In this study, we have shown that serum concentrations of Leptin and Osteopontin at the time of UM diagnosis can identify patients with poor metastasis-free survival. These two proteins were included in the serUM-Px prognostic test which assigns patients to a metastatic risk category. Herein, low serum Leptin concentrations and high serum Osteopontin concentrations correlate with the highest metastatic risk category at the time of UM diagnosis. Patients had gradually shorter metastasis-free survival and a greater incidence of UM-related mortality with each increasing metastatic risk category.
Previous studies have found a significant difference in plasma levels of Osteopontin between patients with and without detectable metastases.[38, 39] These studies showed that tumor marker levels increase before the existence of metastasis that can be identified by imaging. Osteopontin is a 314-amino acid phosphoglycoprotein that is a component of the noncollagenous bone matrix. This protein has been described in the role of diverse physiological roles such as chemotaxis, cell migration and adhesion, angiogenesis, apoptosis, cell-extracellular matrix interactions, and immune regulation.

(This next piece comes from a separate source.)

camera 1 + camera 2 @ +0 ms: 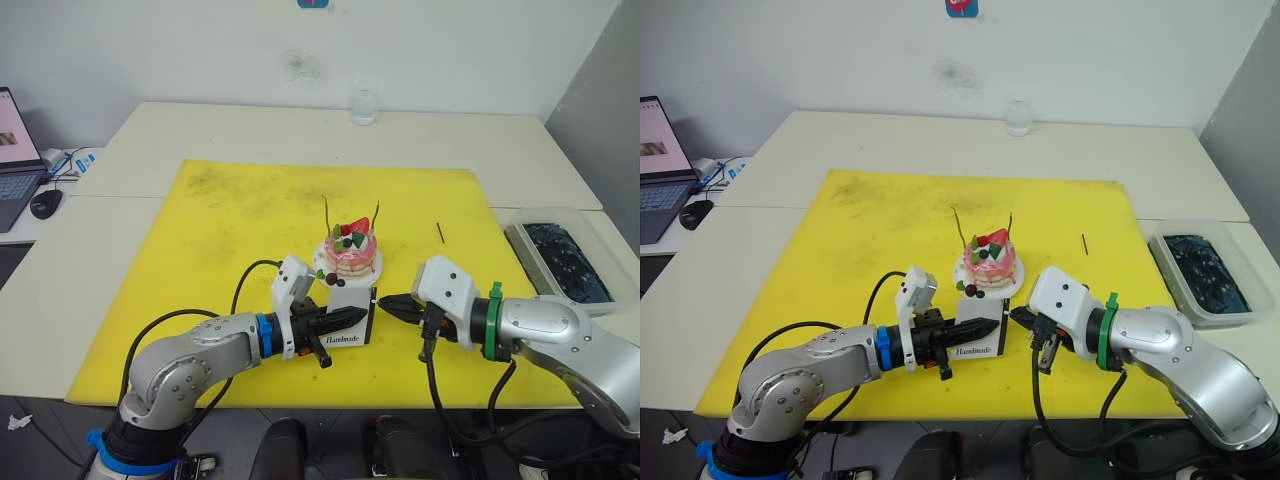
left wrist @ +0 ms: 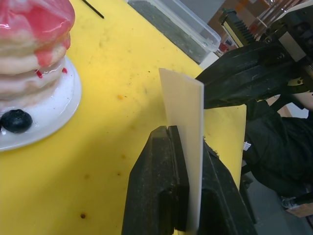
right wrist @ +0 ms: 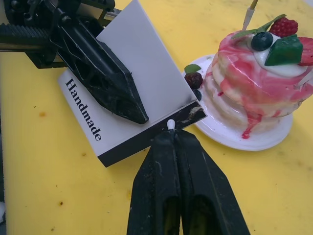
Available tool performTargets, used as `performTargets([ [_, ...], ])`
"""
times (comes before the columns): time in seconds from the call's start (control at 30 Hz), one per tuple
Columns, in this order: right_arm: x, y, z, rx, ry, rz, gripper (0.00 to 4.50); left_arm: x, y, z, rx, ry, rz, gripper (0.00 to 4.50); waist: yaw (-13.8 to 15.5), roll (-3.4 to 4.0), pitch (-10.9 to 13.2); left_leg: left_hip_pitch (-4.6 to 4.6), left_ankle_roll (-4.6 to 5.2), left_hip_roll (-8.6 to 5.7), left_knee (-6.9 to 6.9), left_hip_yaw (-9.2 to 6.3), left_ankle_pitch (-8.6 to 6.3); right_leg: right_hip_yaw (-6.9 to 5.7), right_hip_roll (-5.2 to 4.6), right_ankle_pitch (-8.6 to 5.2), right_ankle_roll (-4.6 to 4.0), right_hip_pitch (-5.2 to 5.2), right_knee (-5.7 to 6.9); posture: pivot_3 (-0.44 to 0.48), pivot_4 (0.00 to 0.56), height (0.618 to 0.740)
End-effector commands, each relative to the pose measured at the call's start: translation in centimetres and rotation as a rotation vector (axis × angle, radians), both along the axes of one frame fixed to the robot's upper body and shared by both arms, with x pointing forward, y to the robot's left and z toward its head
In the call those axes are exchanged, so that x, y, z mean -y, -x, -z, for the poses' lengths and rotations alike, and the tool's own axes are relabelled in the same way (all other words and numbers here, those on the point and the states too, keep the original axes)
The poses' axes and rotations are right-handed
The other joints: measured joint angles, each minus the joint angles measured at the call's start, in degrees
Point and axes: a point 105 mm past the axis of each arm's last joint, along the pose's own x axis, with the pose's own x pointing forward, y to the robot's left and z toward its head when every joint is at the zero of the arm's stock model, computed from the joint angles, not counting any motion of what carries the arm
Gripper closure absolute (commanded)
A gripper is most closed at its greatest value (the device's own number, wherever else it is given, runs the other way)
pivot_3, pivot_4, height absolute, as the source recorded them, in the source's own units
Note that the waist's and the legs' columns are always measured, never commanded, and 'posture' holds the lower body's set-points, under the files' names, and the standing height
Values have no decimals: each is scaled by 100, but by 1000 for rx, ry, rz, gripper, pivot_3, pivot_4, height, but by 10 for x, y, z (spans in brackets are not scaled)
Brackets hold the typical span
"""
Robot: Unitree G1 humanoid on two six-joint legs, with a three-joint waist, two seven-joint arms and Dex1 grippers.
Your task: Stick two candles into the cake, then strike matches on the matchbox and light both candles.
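Striking step: left gripper (image 1: 345, 320) clamped the matchbox (image 3: 132, 105) upright, right gripper (image 3: 171, 128) pinched 1 match (image 3: 170, 124) against its black strip (image 3: 151, 132); next, likely a quick drag.

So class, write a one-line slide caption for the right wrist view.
Right gripper presses a match to the matchbox strip, beside the cake.

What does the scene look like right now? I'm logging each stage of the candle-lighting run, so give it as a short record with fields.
candles: two, standing in the cake, unlit
matchbox: held upright, clamped by the left gripper beside the cake plate
match: white tip pinched in the right gripper, touching the box's black strip
spare match: lying on the yellow mat, right of the cake
stage: striking, no flame visible
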Motion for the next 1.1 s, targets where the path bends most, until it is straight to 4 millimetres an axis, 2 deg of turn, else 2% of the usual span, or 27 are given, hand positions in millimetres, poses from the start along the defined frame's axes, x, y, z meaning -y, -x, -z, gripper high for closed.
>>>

Osteopontin actively promotes the tumorigenic phenotype and contributes to metastatic spread. Elevated serum levels of Osteopontin have been described in patients with advanced or metastatic cancer. Recently, increased Osteopontin levels have been observed in patients with metastatic UM, which correlates with our results.[47–49]

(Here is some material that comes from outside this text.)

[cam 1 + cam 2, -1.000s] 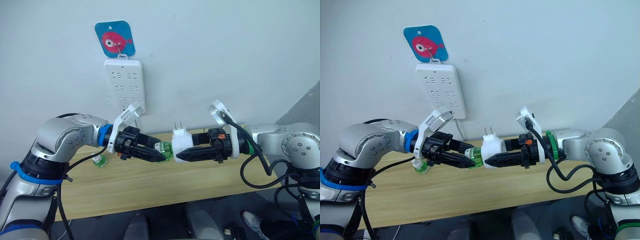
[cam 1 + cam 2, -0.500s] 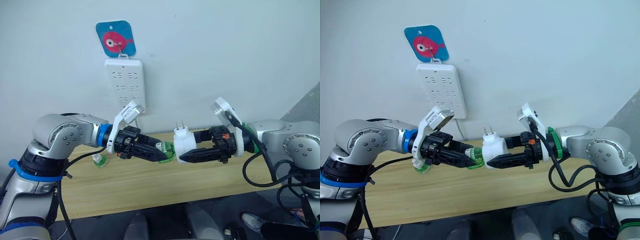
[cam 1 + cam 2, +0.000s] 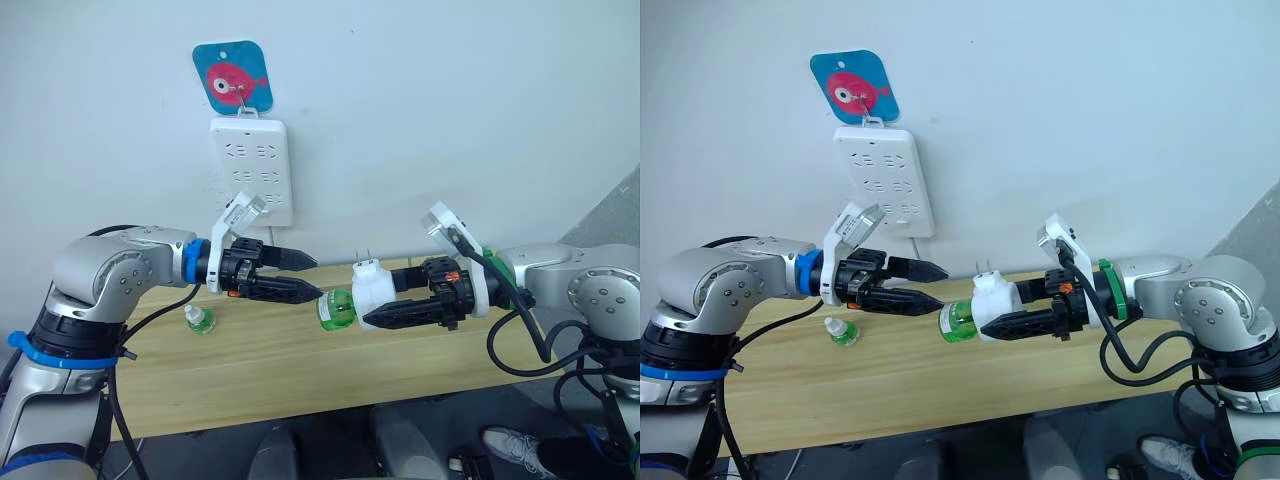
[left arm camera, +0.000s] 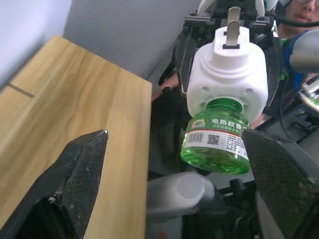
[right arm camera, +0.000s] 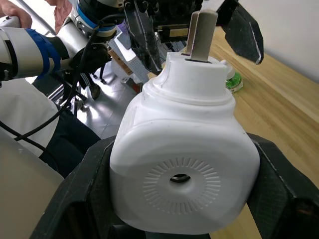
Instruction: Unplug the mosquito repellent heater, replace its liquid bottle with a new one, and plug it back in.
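Two grippers are facing each other above the wooden worktop (image 3: 300, 375). The right gripper (image 3: 372, 303) is clamping the mosquito repellent heater (image 3: 372, 292), with its liquid bottle (image 3: 336, 309) projecting toward the left gripper (image 3: 304, 275), whose fingers are standing apart and empty, just short of the bottle. The new one (image 3: 200, 321) is standing near the worktop's back-left edge. A white power strip (image 3: 252, 168) is hanging on the wall behind, under a fish sign (image 3: 231, 79).

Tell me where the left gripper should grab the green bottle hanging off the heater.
Probably on the liquid bottle's round labelled body, coming from the robot's left along its axis: it juts bare from the heater, which the right gripper clamps, and faces the open left gripper.
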`<state>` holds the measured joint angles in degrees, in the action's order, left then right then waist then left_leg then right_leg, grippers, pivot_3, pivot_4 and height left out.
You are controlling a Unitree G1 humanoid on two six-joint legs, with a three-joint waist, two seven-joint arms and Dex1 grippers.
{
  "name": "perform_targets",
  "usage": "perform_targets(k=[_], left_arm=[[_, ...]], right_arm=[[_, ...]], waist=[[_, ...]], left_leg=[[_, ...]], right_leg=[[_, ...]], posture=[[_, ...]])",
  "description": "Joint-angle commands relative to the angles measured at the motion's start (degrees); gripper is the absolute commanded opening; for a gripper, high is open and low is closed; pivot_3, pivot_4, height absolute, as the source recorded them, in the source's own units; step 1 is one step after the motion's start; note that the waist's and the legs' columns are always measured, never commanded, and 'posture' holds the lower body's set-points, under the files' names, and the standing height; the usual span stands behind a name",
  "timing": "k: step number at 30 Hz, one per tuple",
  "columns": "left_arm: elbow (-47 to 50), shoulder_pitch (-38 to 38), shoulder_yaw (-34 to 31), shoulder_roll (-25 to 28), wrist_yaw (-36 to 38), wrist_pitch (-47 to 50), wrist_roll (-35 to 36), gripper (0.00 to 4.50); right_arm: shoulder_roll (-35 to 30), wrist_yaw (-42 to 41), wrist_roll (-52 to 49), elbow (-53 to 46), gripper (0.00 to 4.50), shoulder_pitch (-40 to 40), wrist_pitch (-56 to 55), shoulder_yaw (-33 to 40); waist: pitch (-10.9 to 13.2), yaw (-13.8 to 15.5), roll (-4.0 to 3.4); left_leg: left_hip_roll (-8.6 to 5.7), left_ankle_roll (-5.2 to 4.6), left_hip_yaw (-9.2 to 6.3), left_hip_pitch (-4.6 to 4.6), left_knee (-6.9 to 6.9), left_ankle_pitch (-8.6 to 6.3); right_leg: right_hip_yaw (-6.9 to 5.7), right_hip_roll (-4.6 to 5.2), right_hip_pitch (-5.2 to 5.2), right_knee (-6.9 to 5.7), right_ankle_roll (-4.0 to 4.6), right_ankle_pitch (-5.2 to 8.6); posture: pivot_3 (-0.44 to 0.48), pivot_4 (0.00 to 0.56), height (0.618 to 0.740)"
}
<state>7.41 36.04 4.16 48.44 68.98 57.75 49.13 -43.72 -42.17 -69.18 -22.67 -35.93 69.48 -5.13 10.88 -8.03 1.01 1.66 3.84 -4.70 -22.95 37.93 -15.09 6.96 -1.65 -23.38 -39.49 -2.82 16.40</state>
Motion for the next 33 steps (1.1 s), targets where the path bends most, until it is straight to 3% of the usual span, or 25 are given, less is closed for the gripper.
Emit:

The other variable in serUM-Px – Leptin – has been described in various types of tumor cells, including breast, prostate, colon and endometrium where Leptin has been implicated as a growth factor for these cancers.[50–54] Leptin does not only play a role in food intake and energy balance but also functions as a pro-inflammatory adipokine with a broad range of activities including cytokine production, cellular immunity, and inflammation.[55–57] Leptin may also promote tumor growth by signaling through normal endocrine pathways. Physiologic binding of leptin to its receptors on hypothalamic neurons leads to Thyrotropin-releasing hormone (TRH) production by these cells. Ellerhorst et al. have shown that melanoma cells express TRH and that TRH induces proliferation of these cells, which raises the possibility of Leptin as an inducer of melanoma TRH production and secretion, accounting in part for its growth-promoting effects.
The serUM-Px metastatic risk categories were not associated with primary tumor BAP-1 expression, which is a well-established strong prognostic marker.
Considering that this correlation was examined in a very limited sample of 15 tumors, we suspect that the non-significant correlation (p = 0.056) may represent a type II error, which should be investigated in a larger cohort.
Considering that most patients diagnosed with UM desire prognostic information and that most current testing alternatives entail an invasive procedure unless the tumor eye is enucleated, liquid biopsies based on peripheral blood samples are an attractive alternative. We suggest that the newly developed serUM-Px test may be seen as an alternative to FNABs and transvitreal biopsies. serUM-Px has the benefit of being a test that reflects the risk of lethal course, is relatively inexpensive, minimally invasive, and has a low risk profile regarding complications. Consequently, prognostic testing can be made available for all UM patients, regardless of treatment modality.
Strengths of this study include the complete control of patients’ follow-up. We had access to detailed data regarding the tumor and patient characteristics, as well as survival data from clinical records that were accessible regardless of where in the country the patient resides, which enabled robust correlation to the outcome where no patient was lost to follow-up. Further, our serUM-Px test predicted metastatic disease many years before macrometastases developed, whereas most other similar tests have relied on repeated sampling to reveal macrometastases at the time of or just before they become radiologically detectable. Another of the foremost strengths of this study is simultaneously one of its considerable limitations; the > 20-year storage of the serum samples at -80°C allowed for long follow-up. However, no fresh samples were included. Even though previous studies indicate that serum samples can be stored deep-frozen even for decades without protein degradation, the protein concentrations observed herein do not necessarily reflect concentrations in fresh samples.[60–62]
This study has several other limitations. The results were based on a relatively small cohort of patients with moderately few metastatic events. The latter is likely a result of inclusion of a cohort with quite small tumors. Tumor size is strongly associated with virtually all other prognostic factors in UM, including ciliary body involvement, BAP1 mutation, gene expression class 2, monosomy 3, tumor cell type, and patient age.[63–65] Several of these factors were not included in our data and we cannot assess their correlation with serUM-Px. Further, serum Leptin levels have a diurnal variation that follows the circadian rhythm with peak levels at night. Even though all of our blood samples were taken in the daytime, some patients may have been classified differently if their blood sample had been drawn at a different time of the day. Leptin levels also correlate to patient body mass and fat tissue volumes, with obese patients having higher serum concentrations. We did not collect data on patient weight or similar in this project, which would have helped us investigate if the patients with high Leptin levels and low metastatic risk were associated with obesity. This association merits further investigation in future studies.